* Work instructions
Please state how many lines of the listing contain the word "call", giving the number by itself.

* Provided material

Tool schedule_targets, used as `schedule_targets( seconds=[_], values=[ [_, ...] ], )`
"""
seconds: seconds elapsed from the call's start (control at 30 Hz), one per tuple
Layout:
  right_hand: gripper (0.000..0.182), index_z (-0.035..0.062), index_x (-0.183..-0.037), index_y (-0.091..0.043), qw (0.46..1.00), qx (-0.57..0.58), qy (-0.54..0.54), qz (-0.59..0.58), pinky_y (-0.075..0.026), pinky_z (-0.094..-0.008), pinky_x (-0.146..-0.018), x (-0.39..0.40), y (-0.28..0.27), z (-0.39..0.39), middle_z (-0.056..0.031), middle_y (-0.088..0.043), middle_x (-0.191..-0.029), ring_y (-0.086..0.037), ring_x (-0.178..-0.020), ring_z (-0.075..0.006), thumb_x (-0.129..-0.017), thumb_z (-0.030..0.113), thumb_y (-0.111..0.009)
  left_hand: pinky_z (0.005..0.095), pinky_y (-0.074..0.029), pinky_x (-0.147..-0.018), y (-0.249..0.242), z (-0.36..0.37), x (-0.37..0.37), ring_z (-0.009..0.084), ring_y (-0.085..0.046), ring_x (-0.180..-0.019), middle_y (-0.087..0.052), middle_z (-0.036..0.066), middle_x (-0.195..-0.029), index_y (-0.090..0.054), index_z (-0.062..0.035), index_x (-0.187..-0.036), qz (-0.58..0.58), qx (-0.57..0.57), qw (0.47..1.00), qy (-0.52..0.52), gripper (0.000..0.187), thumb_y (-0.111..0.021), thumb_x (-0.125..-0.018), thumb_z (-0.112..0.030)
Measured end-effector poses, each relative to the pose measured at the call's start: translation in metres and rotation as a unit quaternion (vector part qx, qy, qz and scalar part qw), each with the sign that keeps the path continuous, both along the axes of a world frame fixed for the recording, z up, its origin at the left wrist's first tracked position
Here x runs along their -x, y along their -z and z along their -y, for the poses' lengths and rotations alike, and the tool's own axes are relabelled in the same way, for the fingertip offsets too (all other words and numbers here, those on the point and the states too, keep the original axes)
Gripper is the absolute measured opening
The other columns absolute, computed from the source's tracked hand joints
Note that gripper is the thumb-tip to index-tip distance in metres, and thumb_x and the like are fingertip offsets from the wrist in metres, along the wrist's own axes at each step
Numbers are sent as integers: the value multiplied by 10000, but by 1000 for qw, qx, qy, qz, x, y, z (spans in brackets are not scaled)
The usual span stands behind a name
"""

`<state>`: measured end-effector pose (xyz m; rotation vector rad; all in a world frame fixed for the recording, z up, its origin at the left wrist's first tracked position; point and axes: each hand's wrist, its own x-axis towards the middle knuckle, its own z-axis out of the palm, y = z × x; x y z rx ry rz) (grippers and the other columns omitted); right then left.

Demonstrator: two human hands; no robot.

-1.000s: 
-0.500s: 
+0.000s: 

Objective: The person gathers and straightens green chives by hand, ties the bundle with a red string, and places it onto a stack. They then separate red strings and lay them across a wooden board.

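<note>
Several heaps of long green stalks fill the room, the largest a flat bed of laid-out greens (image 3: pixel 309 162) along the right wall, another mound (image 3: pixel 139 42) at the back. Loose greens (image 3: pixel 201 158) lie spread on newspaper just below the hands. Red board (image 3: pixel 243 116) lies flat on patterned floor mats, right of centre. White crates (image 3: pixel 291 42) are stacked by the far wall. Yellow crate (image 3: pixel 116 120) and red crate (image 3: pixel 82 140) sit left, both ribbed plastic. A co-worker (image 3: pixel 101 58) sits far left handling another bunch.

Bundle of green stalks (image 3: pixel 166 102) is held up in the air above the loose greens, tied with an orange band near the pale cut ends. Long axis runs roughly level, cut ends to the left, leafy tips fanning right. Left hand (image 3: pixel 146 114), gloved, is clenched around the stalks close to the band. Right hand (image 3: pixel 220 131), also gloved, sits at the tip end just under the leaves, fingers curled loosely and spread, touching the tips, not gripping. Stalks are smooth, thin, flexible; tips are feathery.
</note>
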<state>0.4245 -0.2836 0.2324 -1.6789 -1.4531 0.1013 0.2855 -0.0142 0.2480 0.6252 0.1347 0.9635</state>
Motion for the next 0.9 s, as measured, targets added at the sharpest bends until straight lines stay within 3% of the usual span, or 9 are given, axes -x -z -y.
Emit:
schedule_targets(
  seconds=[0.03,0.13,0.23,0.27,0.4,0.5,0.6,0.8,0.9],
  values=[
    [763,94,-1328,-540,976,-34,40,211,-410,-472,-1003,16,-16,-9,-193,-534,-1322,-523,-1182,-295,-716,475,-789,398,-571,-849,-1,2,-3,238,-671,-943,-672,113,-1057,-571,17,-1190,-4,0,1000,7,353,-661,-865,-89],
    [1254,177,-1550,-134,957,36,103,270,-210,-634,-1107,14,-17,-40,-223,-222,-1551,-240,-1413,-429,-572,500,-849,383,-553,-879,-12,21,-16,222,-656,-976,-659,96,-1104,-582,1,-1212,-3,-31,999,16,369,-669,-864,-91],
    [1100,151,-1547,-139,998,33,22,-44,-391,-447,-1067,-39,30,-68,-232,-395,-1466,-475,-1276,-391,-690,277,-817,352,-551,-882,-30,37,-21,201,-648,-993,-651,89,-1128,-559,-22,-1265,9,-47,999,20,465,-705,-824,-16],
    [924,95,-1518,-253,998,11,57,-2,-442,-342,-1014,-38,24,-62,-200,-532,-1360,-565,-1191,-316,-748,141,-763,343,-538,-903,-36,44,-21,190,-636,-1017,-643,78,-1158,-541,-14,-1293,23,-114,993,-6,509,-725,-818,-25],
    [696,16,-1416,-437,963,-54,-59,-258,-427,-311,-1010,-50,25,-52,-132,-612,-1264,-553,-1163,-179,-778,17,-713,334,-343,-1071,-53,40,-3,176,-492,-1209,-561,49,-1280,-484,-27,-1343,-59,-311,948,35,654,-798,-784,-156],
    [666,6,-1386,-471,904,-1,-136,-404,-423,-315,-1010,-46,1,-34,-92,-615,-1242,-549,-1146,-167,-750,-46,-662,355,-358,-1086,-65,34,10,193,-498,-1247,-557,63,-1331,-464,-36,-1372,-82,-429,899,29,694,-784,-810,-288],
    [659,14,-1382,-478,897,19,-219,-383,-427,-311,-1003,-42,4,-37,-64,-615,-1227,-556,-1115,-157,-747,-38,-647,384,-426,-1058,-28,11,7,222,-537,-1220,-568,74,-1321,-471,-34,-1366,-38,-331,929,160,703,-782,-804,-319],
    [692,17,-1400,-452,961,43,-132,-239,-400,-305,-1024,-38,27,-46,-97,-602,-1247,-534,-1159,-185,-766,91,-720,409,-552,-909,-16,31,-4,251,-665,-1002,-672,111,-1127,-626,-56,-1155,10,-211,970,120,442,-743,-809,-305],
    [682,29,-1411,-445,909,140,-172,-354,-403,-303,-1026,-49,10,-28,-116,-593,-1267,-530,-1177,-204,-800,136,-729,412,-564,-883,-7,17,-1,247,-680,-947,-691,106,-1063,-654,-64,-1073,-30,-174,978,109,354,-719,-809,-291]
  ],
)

* Task result
2